__Exercise__. Give back the full listing that follows exactly as it reads.
-------
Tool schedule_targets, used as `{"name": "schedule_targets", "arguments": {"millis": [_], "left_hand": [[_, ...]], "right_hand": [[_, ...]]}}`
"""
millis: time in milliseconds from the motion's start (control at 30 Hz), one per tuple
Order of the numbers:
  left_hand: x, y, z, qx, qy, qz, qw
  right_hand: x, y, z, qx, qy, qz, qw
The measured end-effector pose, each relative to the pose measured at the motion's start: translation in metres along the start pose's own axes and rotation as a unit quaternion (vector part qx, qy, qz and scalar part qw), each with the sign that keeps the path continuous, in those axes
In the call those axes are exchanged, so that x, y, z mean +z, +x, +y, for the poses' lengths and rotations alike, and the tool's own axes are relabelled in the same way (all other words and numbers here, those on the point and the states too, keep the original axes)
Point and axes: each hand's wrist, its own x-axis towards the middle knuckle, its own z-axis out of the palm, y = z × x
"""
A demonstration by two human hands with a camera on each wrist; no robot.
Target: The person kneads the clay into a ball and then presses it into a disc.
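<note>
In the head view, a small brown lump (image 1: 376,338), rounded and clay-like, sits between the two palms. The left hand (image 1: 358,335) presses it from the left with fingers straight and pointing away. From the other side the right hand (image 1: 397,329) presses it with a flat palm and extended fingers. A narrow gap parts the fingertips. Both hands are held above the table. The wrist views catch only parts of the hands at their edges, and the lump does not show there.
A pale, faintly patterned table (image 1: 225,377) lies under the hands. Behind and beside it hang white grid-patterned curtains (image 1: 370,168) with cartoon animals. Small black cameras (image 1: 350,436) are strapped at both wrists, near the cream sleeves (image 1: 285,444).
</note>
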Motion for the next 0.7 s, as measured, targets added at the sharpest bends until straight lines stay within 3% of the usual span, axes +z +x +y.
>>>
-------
__Written reply__.
Tool schedule_targets, used as `{"name": "schedule_targets", "arguments": {"millis": [_], "left_hand": [[_, ...]], "right_hand": [[_, ...]]}}`
"""
millis: time in milliseconds from the motion's start (control at 30 Hz), one per tuple
Order of the numbers:
  left_hand: x, y, z, qx, qy, qz, qw
  right_hand: x, y, z, qx, qy, qz, qw
The measured end-effector pose, each relative to the pose measured at the motion's start: translation in metres along the start pose's own axes and rotation as a unit quaternion (vector part qx, qy, qz and scalar part qw), each with the sign that keeps the path continuous, in those axes
In the call those axes are exchanged, so that x, y, z mean +z, +x, +y, for the poses' lengths and rotations alike, and the tool's own axes are relabelled in the same way (all other words and numbers here, those on the point and the states too, keep the original axes)
Point and axes: each hand's wrist, its own x-axis towards the middle knuckle, its own z-axis out of the palm, y = z × x
"""
A demonstration by two human hands with a camera on each wrist; no robot.
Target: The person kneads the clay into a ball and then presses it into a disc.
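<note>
In the head view, a small brown lump (image 1: 376,338), rounded and clay-like, sits between the two palms. The left hand (image 1: 358,335) presses it from the left with fingers straight and pointing away. From the other side the right hand (image 1: 397,329) presses it with a flat palm and extended fingers. A narrow gap parts the fingertips. Both hands are held above the table. The wrist views catch only parts of the hands at their edges, and the lump does not show there.
A pale, faintly patterned table (image 1: 225,377) lies under the hands. Behind and beside it hang white grid-patterned curtains (image 1: 370,168) with cartoon animals. Small black cameras (image 1: 350,436) are strapped at both wrists, near the cream sleeves (image 1: 285,444).
</note>
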Motion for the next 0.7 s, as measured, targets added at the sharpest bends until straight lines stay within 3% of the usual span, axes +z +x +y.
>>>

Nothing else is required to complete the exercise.